• **Problem to work on**
Filter these entries, keeping only lines that hold the word "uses".

*** Opening of Record excerpts ***

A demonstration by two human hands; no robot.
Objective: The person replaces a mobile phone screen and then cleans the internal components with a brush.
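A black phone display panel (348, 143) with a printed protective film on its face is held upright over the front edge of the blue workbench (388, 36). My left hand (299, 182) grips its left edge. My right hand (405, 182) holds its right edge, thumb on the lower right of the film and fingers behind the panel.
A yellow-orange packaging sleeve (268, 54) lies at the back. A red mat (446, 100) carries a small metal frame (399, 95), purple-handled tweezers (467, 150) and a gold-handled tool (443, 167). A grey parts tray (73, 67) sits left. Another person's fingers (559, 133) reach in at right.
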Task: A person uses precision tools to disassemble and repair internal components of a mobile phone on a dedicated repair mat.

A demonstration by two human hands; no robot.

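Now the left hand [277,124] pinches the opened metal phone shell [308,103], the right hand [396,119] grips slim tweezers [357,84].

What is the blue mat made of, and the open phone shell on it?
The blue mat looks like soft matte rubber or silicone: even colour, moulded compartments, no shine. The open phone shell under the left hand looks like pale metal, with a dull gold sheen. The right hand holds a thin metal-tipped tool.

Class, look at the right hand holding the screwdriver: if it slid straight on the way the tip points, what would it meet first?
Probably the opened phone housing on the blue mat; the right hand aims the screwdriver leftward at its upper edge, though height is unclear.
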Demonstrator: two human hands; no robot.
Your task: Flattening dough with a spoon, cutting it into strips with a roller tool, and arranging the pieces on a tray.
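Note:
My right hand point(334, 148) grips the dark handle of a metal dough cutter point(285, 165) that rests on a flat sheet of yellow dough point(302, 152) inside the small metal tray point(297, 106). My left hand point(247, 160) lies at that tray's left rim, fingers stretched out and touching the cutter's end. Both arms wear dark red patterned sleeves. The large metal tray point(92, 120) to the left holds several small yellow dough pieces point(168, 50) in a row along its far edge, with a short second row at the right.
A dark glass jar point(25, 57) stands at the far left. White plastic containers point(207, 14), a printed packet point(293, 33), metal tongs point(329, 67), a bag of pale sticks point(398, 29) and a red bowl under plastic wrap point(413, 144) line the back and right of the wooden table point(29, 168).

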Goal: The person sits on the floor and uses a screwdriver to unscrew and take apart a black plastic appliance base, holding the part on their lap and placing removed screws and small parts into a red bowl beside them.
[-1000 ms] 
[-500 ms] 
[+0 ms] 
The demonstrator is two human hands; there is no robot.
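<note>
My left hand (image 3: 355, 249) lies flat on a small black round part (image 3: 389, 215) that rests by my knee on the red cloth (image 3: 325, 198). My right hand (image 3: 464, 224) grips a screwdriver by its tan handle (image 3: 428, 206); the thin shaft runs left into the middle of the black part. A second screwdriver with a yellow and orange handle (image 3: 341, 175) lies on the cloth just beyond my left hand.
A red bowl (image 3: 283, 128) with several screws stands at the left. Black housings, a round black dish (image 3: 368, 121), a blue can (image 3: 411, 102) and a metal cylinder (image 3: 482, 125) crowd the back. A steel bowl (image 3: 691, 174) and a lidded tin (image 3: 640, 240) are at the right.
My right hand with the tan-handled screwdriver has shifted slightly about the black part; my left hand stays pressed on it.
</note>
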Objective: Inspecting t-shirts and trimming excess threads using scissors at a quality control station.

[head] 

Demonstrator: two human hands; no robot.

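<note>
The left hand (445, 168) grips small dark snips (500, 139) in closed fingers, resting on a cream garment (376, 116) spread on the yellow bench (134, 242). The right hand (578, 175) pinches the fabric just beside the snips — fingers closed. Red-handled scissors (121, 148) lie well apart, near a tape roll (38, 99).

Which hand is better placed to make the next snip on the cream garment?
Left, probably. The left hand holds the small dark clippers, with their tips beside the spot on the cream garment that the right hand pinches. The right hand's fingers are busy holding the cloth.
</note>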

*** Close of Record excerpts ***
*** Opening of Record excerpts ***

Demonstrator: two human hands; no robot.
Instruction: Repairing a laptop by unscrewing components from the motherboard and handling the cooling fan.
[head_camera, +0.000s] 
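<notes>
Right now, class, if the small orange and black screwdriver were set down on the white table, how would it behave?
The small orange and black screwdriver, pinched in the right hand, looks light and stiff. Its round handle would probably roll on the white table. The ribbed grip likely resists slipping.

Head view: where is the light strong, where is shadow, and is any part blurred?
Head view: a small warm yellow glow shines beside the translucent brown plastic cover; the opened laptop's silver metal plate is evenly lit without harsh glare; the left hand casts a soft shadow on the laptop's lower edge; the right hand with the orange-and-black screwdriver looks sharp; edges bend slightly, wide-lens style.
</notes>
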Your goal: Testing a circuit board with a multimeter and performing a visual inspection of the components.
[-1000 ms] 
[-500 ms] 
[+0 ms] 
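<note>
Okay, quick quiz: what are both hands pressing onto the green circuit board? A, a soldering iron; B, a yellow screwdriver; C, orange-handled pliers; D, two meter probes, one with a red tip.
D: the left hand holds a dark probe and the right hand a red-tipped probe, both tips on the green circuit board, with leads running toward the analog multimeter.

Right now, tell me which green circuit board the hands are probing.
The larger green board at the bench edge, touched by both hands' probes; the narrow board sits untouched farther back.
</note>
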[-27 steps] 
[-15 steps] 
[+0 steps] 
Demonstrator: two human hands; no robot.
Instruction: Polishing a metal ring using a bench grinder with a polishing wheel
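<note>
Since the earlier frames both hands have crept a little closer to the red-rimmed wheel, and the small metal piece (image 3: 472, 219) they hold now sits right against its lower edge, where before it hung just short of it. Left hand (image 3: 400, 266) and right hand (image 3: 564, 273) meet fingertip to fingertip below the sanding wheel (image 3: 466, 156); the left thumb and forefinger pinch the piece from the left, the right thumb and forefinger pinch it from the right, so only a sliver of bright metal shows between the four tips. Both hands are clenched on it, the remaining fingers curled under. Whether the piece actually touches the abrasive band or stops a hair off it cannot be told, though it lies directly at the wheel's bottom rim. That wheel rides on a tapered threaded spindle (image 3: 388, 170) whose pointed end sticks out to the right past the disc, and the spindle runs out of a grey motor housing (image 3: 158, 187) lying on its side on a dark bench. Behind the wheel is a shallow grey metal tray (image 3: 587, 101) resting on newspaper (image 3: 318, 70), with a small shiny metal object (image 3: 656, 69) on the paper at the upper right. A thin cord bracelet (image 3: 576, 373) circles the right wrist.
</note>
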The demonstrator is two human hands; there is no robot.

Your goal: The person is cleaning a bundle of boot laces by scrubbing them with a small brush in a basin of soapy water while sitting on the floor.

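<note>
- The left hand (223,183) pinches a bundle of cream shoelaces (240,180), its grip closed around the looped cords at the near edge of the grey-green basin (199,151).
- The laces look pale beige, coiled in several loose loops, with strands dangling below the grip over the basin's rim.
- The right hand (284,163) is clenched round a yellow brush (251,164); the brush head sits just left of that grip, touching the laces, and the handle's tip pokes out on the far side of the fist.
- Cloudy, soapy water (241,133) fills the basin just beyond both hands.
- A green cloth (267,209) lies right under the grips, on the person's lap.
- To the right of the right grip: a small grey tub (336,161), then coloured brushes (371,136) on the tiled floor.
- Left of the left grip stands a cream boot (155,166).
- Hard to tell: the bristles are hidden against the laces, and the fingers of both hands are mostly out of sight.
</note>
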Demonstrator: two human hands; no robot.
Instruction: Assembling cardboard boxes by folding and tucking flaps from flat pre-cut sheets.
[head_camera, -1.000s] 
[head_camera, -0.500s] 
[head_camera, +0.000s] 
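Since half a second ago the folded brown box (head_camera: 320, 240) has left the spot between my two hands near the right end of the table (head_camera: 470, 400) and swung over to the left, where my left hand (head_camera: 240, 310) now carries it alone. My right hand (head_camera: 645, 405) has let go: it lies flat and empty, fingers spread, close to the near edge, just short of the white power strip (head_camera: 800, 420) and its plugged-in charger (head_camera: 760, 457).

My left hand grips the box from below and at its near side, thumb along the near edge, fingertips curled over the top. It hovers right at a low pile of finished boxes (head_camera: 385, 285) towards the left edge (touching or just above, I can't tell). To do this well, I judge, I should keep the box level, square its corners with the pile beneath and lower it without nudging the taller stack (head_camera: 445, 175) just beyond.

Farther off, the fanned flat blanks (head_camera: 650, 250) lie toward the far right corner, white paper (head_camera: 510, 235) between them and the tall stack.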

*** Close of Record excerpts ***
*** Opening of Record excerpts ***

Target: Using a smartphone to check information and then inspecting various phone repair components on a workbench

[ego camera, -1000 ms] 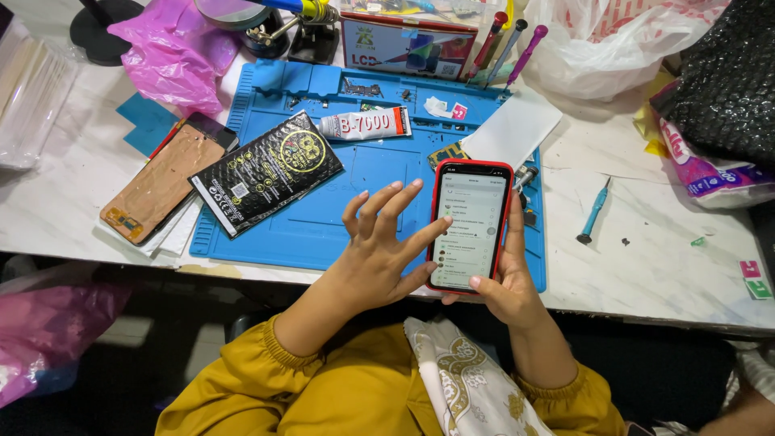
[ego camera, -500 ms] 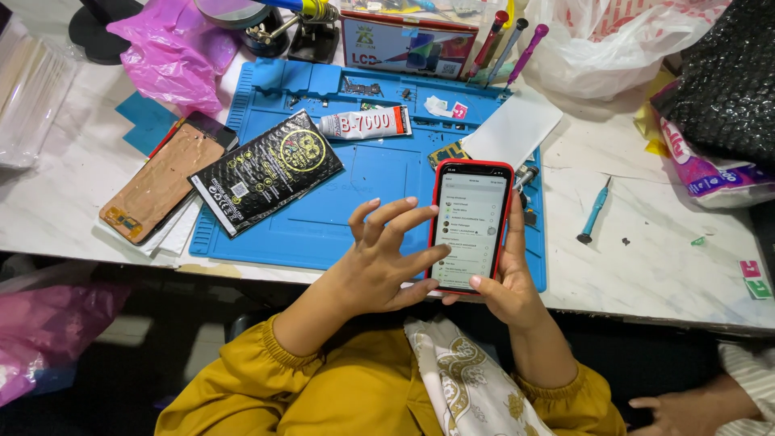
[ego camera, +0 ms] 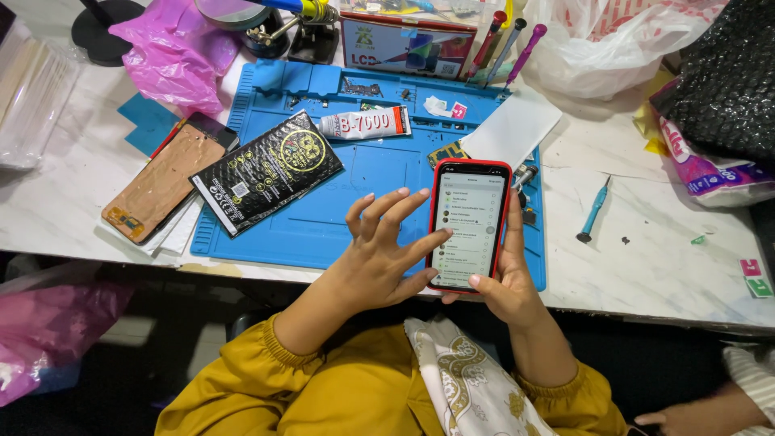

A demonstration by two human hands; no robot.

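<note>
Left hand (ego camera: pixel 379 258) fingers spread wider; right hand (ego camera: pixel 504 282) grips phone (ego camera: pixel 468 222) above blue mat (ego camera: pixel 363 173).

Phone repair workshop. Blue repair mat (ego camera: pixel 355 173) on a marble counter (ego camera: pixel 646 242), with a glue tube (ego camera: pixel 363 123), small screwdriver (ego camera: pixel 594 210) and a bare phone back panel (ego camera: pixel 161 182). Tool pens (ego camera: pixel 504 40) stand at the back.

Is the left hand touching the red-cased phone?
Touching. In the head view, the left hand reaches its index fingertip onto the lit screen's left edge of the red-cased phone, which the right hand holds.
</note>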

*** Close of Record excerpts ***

• **Exercise result**
Task: A person uses precision tools to disassemble and repair internal components of a mobile phone on a dedicated repair mat.
Goal: The person sits on the floor and uses a screwdriver to unscrew and take apart a black plastic appliance base, holding the part on their lap and placing removed screws and small parts into a red bowl beside them.

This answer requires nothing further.